An ecological perspective provides a means to appreciate that the increasing maturity of IT use may be followed by a decline, and that differing school ecologies cannot be assumed to follow the same path with IT applications. For example, Tearle (2003) provides a detailed case study of an exemplary U.K. secondary school that remains unlikely to move from the second stage of internal integration of IT due to restraints from regional and national authorities, including ‘high stakes’ standardized tests. In addition there are cases where a school has moved back a level. Hargreaves (2003) provides an illustration of a knowledge-society school, BlueMountain in Canada, which was set up at the third or transformative stage, with an IT coordinator and state of the art technology used effectively in learning, teaching and administration. However, following external shocks of budget cuts and a change in principal, the BlueMountainSchool reverted to a more traditional approach with coordinated integration and localized innovation with IT. In addition, Hargreaves (2003) observed that BlueMountainSchool was not successful in transferring its practice to other schools within the district. Yen, Law and Wong (2003) also recognized that international case studies of ‘innovative schools’ analyzed by the SITES module 2 project were unlikely to provide a blueprint for other schools to follow.

5. The IT Coordinator

Widespread adoption of IT in a school normally results in the creation of a new role, the IT coordinator (Bradley, 1992; Owen, 1992; Lai 2001; Davis, 1991), as noted in the previous section at the second stage of internal integration. Lai (2001) researched the role of IT coordinators in New Zealand secondary schools and found that it was rarely a full-time position, but usually coupled with the responsibilities of a deputy or assistant principal (28%) or a head of department for IT, technology or mathematics (61%).According to Lai, the IT coordinators served the leadership roles of planner, manager, envisioner, trainer, and technician and tended to have responsibility for the purchase, maintenance and support of IT equipment as well as for teaching others how to use it. A significant workload issue was identified, with technical management of a computer network being identified as one of the most frustrating.

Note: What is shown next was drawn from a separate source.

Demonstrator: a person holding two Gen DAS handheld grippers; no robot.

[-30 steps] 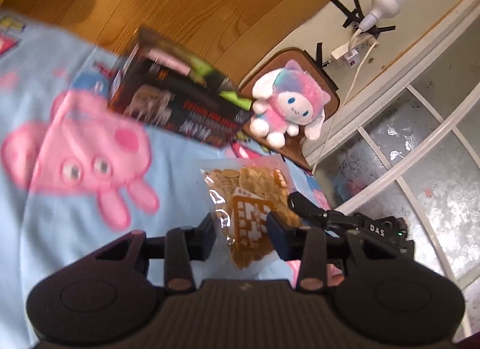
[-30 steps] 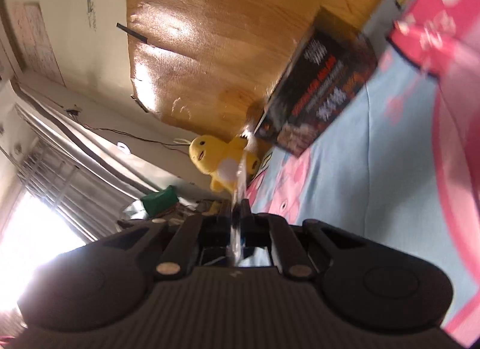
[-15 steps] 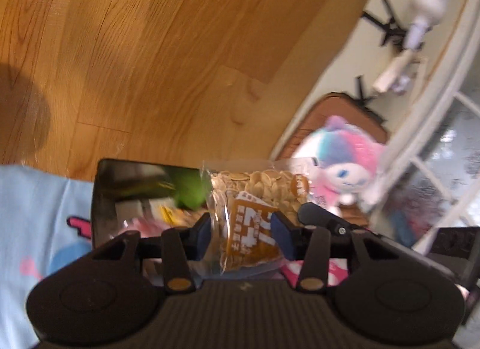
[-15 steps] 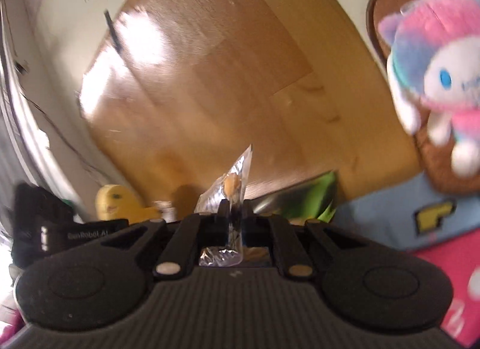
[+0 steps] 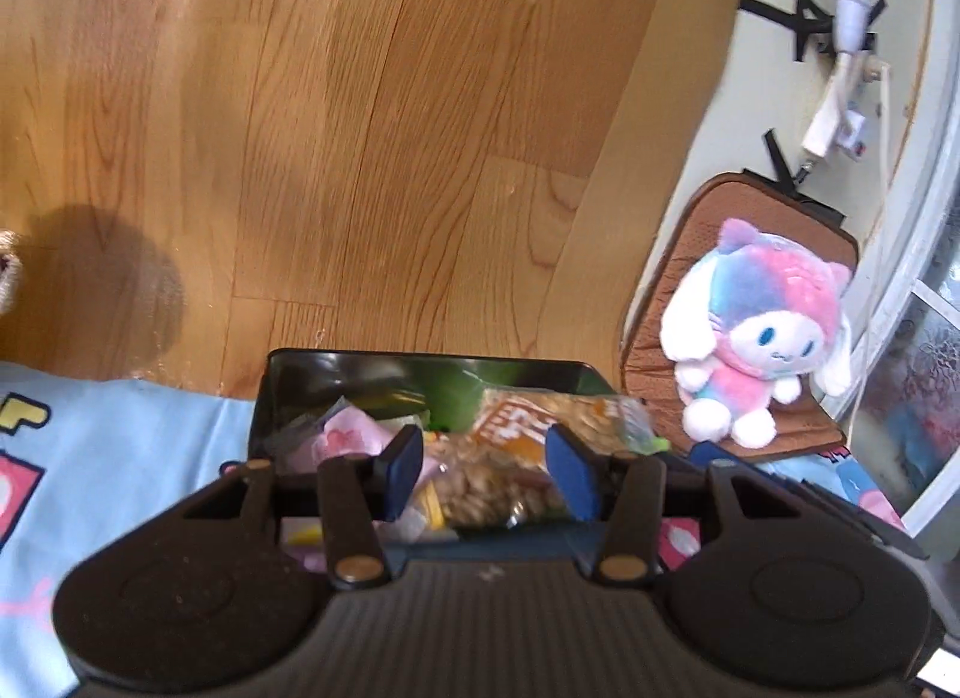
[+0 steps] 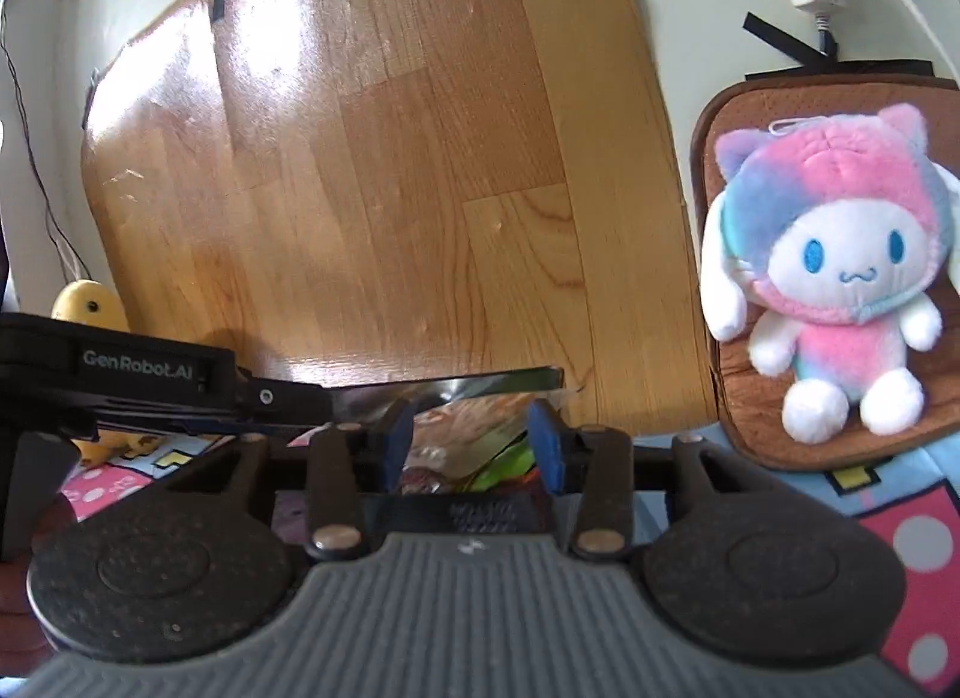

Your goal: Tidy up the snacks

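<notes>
- While both claws are poised over the same open black rectangular box (image 5: 420,365), the left gripper (image 5: 489,476) is seen with its blue-padded fingers (image 5: 403,461) spread wide, nothing being clamped between them.
- A clear packet of tan nuts with an orange label (image 5: 528,446) is found lying inside the box, in the gap between the left fingers; contact with the pads cannot be told.
- A pink-wrapped snack (image 5: 348,434) is tucked in the box just beside the nut packet, on its left.
- The right gripper (image 6: 474,446) is likewise parted, its fingers (image 6: 543,440) held above the box contents with nothing gripped.
- The box is set on a light blue cartoon-printed blanket (image 5: 120,446), at the edge meeting the wooden plank floor (image 5: 390,128).
- A pink, blue and white plush toy (image 6: 834,278) is seated on a brown cushion (image 6: 750,116), well apart from the box on its right.
</notes>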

Owen’s research into IT coordinator roles and responsibilities in the U.K. in the 1990s identified considerable stress because such coordination included change management that impacted the work of the senior management team. It was rare (at that time) for an IT coordinator to be a member of the school’s executive team that is required to move to the third or transformation stage of organizational maturity.Evidence for the need to share leadership at multiple levels within a school was presented by Tong and Trinidad (2005) in Hong Kong using a model that was developed in Australia. This model is split into strategic, department and teacher levels and identifies influences and feedback loops that drive educational IT change processes. Leadership was shared within and across the school and involved the chief executive, the IT coordinator, curriculum coordinators and individual teachers. IT coordination involved work across the departments of the school as well as within discipline and age specific groupings. Kirkman (2000: 46) also provided confirming evidence of the importance of multi-level IT leadership across a U.K. high school, with the caution that “ a network of subject ICT coordinators who could offer application-specific support … can block curriculum change through inaction, passive resistance or a political response” (p.46).This evidence confirms research related to conditions for successful adoption of IT by Ely (1990).

IT coordination has been less formal in primary/elementary schools, and the literature suggests that an IT coordinator was perceived as a temporary phase until teachers become proficient with IT (Strudler & Gall, 1988). However, in a follow-up study Strudler (1995-6) found that there was a continuing need for an IT coordinator to support provision of resources and professional development within each school and, when IT coordination was not retained, the school’s progress in IT use tended to stagnate.